I have been wondering, what is the best ammo for pigeons?

I've looked at 9.5mm steel balls but wasn't sure whether they would be okay?

All opinions welcome!

Cheers Luke


----------



## Ry-shot (Jul 22, 2011)

9.5mm is what i hunt with when i do , some argue that lead is better , but i dont like it at all , it is heavier and delivers more mass , but whe use that when 9.5mm is also awesome ? it is easy t make yourself though (lead) but STEEL ! all the way for me


----------



## LBurnett (Feb 21, 2012)

The ones I looked at were 72 for £2.38.. is this a good price?


----------



## AKLEIN (Jan 28, 2012)

You maybe could check this German site where i order my steelies http://www.kugel-winnie.de/epages/62136757.sf/de_DE/?ViewAction=View&ObjectID=9990622&Page=2

don't know what the shipping to England is but 200 pcs for 5,60 euros about 4,80 British pounds

Cheers

Arne


----------



## Tex-Shooter (Dec 17, 2009)

Yea, steel is fine for pigeons until you shoot at a pigeon on a steel bridge beam and have that steel ball come back as fast as it went out. Lead stays put when hitting a hard surface. -- Tex


----------



## LBurnett (Feb 21, 2012)

I hadn't thought of that Tex-Shooter.. but I would be using it in the woods

AKLEIN i will have a look at the site!









Cheers Luke


----------



## philly (Jun 13, 2010)

Bounces off trees just like any other hard surface.
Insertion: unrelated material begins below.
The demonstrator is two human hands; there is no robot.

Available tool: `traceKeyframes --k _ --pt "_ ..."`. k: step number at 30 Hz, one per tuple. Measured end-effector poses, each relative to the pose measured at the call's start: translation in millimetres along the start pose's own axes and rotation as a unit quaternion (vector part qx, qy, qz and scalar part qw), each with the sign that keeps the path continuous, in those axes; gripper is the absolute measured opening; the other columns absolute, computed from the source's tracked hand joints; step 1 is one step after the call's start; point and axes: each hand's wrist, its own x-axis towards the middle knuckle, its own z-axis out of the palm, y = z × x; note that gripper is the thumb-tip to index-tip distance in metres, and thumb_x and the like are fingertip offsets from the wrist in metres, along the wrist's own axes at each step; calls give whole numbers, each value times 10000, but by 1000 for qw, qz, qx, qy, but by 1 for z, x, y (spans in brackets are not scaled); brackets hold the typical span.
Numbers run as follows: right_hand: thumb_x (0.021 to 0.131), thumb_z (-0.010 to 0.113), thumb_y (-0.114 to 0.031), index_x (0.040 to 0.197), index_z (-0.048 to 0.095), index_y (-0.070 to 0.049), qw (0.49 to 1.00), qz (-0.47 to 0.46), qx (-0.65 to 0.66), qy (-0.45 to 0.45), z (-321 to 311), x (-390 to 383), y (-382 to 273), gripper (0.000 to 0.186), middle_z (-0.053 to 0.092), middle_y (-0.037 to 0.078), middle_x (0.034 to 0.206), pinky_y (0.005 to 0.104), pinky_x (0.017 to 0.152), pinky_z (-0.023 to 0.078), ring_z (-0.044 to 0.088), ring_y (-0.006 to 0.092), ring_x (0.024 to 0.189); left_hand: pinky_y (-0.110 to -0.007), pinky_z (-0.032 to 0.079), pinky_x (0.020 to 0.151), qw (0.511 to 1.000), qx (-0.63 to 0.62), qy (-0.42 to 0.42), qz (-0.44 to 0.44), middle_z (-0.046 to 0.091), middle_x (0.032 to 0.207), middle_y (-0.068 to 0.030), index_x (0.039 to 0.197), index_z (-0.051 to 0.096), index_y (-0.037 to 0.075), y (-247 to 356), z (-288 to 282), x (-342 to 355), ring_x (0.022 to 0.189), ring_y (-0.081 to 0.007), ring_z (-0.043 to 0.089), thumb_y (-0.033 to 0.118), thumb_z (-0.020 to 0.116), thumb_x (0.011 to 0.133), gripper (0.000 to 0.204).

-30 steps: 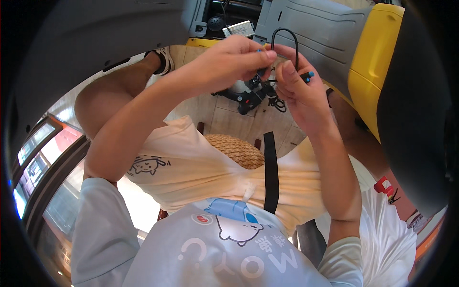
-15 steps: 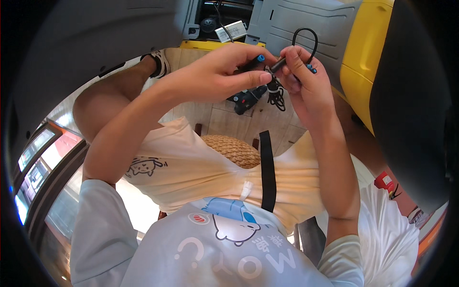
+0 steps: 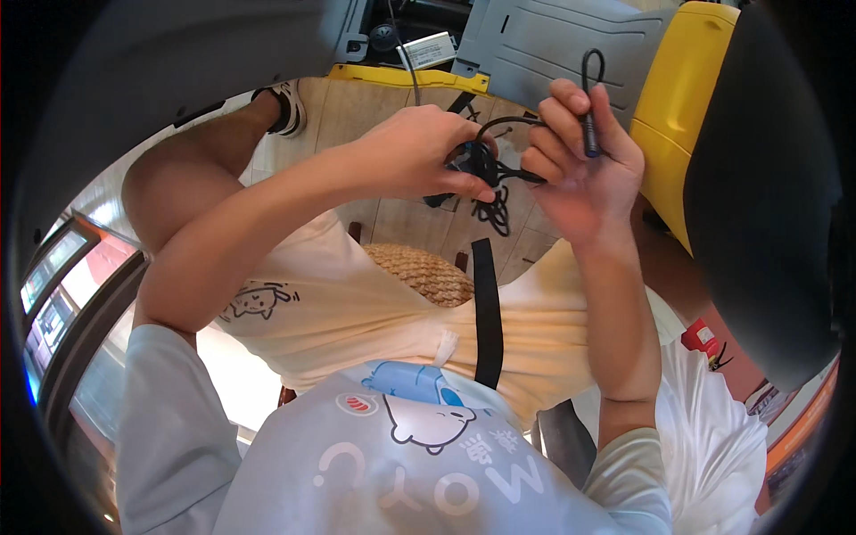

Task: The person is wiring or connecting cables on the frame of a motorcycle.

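Observation:
My left hand (image 3: 415, 156) is closed around a bundle of thin black cable (image 3: 484, 167), with loose loops hanging below the fingers. Behind that hand a dark piece with a bluish part shows only in part; its kind is hidden. To the right, my right hand (image 3: 584, 169) is raised, palm partly toward me. Between its thumb and fingers it pinches a black cylindrical cable plug (image 3: 590, 138), end pointing down, and the cable bends in a small loop above it. A stretch of black cable runs from the bundle to the lower fingers of my right hand.
Ahead stands a grey and yellow machine (image 3: 682, 80) with an open compartment, a silver labelled box (image 3: 428, 51) and a hanging dark cord. A woven stool seat (image 3: 419, 272) shows between my legs over wood-look flooring. Dark panels flank both sides; a red fire extinguisher (image 3: 701, 337) stands right.
My hands have moved apart from where they nearly met. My left hand now grips the cable bundle, where a blue-tipped plug showed before. The plug in my right hand has turned to point downward.

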Motion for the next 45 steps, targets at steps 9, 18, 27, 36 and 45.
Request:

Wear safety glasses always. I have taken plenty of doves with 3/8 steel, just don't shoot further than you can reasonably hit with confidance. We all have fly aways now and then but that should be the exception. Good hunting.
Philly


----------



## THWACK! (Nov 25, 2010)

LBurnett said:


> I hadn't thought of that Tex-Shooter.. but I would be using it in the woods
> 
> AKLEIN i will have a look at the site!
> 
> ...


Careful, petrified forests are like steel...


----------



## LBurnett (Feb 21, 2012)

I wont be actually inside the woods, i'll be on flatland shooting into the open trees. But yes I will be carefull!









Cheers Luke


----------